Issue: Qualification; Discrimination/Disability, Position/Classification/Demotion ; Ruling date May 2, 2001; Ruling #2001VV; Agency: Department of Taxation; Outcome: not qualified.


COMMONWEALTH of VIRGINIA

Department of Employment Dispute Resolution

QUALIFICATION RULING OF DIRECTOR

In the matter of Department of Taxation No. 2001VV

May 2, 2001

The grievant, through his attorney, has requested a determination of whether his June 23, 2000 grievance with the Department of Taxation qualifies for a hearing. 1The grievant claims that his transfer to a position in a lower pay grade constituted a misapplication of state policy, violated the Americans with Disabilities Act (ADA),2 and was retaliatory in nature. For the reasons discussed below, this grievance does not qualify for hearing.3

FACTS

The grievant was employed as a Tax Collection Representative (grade 9) in the agency’s Bankruptcy Unit, and was transferred in May 1998 to the Debt Collection Unit for cross training, which was required of all employees in that Unit. The majority duty of the latter position (75%) is to respond to telephone calls from the public, using the agency’s Automated Call Distributor (ACD) system. The grievant asked in May 1998 that he not be required to perform this job duty due to a medical condition. Management agreed to alter the grievant’s job duties to eliminate the use of the ACD system, while awaiting requested medical documentation that would allow the agency to make a determination as to the grievant’s eligibility for an accommodation under the ADA. The agency did not receive the requested documentation; nevertheless, the modifications to the grievant’s duties were allowed to continue.

On July 1, 1999, the agency again asked the grievant to provide the requested medical information no later than August 2, 1999, or be returned to his regular duties. In response, the grievant denied that he had ever requested accommodation under the ADA, asserting that he wanted to be returned to the Bankruptcy Unit because he was originally hired for that position, it better matched his qualifications, and the position was still open.4 Alternatively, in the same letter, the grievant also stated that he had already provided the agency with medical documentation that he could not perform the duty of using the ACD system. The grievant did not provide all of the medical information requested by the agency; however, the agency continued to allow the modifications to his work duties.

On May 26, 2000, the agency officially notified the grievant that he did not qualify for accommodation under the ADA because he could not perform the essential functions of his job with or without accommodation and was therefore not considered a "qualified individual" under the ADA guidelines. The agency indicated that this determination was based on the fact that answering the public’s incoming calls on the ACD phone system constitutes 75% of the duties of the Collections Representative position in the Collections Unit and is an essential function of the job. Both the grievant and his doctor concur that he could not talk on the ACD phone system. Although the agency maintained that the grievant did not qualify for accommodation under the ADA, the grievant was offered an accommodation in a Tax Examiner position (grade 8), which did not require use of the ACD phone system. The position came with no reduction in salary, and the grievant was placed in the position effective June 12, 2000.5

DISCUSSION

Policy Misapplication:

The grievant claims that his "forced demotion and transfer from [his] grade level 9 position as a Tax Collection Rep … to a pay grade level 8 position as a Tax Examiner" was a misapplication or unfair application of policy.
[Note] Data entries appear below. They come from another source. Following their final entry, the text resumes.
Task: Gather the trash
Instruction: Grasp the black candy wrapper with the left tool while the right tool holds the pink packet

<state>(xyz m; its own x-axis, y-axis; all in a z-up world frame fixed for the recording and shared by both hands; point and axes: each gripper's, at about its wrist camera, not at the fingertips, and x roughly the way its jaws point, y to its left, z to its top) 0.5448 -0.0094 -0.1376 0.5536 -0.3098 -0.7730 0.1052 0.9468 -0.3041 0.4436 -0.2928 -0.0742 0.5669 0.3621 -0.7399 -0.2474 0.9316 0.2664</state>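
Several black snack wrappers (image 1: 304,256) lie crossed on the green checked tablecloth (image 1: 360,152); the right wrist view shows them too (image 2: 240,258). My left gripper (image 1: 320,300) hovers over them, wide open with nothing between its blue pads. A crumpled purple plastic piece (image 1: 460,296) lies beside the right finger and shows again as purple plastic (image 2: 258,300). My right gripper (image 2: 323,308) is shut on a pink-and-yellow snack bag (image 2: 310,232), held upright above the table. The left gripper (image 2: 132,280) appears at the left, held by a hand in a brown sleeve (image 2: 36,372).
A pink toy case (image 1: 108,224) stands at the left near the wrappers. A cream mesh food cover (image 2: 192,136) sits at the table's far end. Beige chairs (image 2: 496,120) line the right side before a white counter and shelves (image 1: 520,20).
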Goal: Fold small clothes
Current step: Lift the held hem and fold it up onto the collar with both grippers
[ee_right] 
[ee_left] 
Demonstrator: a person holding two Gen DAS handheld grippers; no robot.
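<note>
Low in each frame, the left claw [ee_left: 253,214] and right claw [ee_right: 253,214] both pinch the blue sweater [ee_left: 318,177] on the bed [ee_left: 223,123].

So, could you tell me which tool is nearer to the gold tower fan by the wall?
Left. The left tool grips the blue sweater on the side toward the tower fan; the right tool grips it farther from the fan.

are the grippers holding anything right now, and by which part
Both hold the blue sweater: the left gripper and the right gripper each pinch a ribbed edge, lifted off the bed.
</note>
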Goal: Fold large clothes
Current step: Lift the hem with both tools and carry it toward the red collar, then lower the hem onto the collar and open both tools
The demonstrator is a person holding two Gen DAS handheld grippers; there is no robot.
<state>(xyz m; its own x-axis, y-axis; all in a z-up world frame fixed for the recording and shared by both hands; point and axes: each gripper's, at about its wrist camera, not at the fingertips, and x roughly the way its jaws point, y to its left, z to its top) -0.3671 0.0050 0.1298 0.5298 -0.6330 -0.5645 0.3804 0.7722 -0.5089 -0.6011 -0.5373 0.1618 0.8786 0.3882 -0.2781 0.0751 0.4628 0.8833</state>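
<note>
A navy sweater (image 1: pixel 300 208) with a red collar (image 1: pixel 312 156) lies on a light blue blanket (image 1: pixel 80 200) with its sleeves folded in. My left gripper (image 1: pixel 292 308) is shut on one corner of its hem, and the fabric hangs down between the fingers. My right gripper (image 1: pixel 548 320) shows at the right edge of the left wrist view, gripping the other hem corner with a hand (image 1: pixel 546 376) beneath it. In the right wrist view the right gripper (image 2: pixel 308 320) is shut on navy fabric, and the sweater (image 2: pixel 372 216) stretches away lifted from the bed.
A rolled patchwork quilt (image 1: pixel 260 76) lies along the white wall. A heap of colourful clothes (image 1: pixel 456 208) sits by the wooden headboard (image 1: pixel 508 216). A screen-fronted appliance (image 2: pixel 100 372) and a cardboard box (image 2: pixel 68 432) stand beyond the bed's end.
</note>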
For a claim of policy misapplication or unfair application of policy to qualify for a hearing there must evidence raising a sufficient question as to whether management violated a mandatory policy provision, or evidence that management’s actions, in their totality, are so unfair as to amount to a disregard of the intent of the applicable policy. The relevant policy governing the grievant’s demotion is the Department of Human Resource Management (DHRM) Policy 3.05 III (G)(1)&(4)(a), which allows management to reassign an employee to a new position in a lower grade because the employee is unable to fulfill his or her job requirements, and to determine the new salary by considering the employee’s experience and the nature of the job.6 In this case, the grievant has presented no evidence that the agency acted outside the mandates of policy. The decision to demote the grievant with no change in salary based on his undisputed inability to perform an essential function of his former position fell within the discretion of the agency and fully complied with the requirements in DHRM Policy 3.05 III (G).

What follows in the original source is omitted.